Pictures are not part of the copy; reproduce the remaining data exactly.

SUPPLIED INFORMATION:
########################################
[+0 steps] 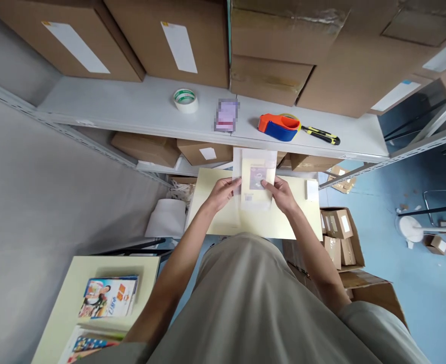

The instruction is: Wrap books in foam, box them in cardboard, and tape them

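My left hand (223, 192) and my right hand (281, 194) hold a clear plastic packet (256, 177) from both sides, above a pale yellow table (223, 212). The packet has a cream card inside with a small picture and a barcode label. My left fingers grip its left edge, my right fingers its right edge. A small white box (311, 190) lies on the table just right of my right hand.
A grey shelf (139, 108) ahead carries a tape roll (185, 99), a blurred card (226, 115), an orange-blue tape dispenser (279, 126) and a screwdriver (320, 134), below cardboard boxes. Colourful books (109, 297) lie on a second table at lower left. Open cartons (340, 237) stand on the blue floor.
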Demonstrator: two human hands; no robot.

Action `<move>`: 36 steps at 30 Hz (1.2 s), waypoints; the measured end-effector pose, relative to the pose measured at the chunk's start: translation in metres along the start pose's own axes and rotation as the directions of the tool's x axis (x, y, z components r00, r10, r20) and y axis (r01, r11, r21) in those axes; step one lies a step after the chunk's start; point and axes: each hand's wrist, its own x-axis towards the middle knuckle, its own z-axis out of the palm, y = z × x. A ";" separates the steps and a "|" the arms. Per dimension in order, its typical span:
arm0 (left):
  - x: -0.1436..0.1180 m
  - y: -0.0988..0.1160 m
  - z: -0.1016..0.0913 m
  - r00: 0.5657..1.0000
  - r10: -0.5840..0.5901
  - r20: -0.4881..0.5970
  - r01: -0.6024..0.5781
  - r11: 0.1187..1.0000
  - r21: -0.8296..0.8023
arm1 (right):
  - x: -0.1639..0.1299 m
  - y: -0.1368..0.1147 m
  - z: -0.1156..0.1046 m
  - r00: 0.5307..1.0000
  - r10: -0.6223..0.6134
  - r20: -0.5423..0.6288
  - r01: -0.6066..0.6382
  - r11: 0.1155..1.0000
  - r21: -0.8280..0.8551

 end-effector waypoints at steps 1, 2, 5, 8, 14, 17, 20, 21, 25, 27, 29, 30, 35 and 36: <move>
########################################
RESULT OF THE TASK:
[+0 steps] 

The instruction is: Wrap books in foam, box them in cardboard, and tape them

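My left hand (223, 192) and my right hand (281, 194) hold a clear plastic packet (256, 177) from both sides, above a pale yellow table (223, 212). The packet has a cream card inside with a small picture and a barcode label. My left fingers grip its left edge, my right fingers its right edge. A small white box (311, 190) lies on the table just right of my right hand.
A grey shelf (139, 108) ahead carries a tape roll (185, 99), a blurred card (226, 115), an orange-blue tape dispenser (279, 126) and a screwdriver (320, 134), below cardboard boxes. Colourful books (109, 297) lie on a second table at lower left. Open cartons (340, 237) stand on the blue floor.
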Demonstrator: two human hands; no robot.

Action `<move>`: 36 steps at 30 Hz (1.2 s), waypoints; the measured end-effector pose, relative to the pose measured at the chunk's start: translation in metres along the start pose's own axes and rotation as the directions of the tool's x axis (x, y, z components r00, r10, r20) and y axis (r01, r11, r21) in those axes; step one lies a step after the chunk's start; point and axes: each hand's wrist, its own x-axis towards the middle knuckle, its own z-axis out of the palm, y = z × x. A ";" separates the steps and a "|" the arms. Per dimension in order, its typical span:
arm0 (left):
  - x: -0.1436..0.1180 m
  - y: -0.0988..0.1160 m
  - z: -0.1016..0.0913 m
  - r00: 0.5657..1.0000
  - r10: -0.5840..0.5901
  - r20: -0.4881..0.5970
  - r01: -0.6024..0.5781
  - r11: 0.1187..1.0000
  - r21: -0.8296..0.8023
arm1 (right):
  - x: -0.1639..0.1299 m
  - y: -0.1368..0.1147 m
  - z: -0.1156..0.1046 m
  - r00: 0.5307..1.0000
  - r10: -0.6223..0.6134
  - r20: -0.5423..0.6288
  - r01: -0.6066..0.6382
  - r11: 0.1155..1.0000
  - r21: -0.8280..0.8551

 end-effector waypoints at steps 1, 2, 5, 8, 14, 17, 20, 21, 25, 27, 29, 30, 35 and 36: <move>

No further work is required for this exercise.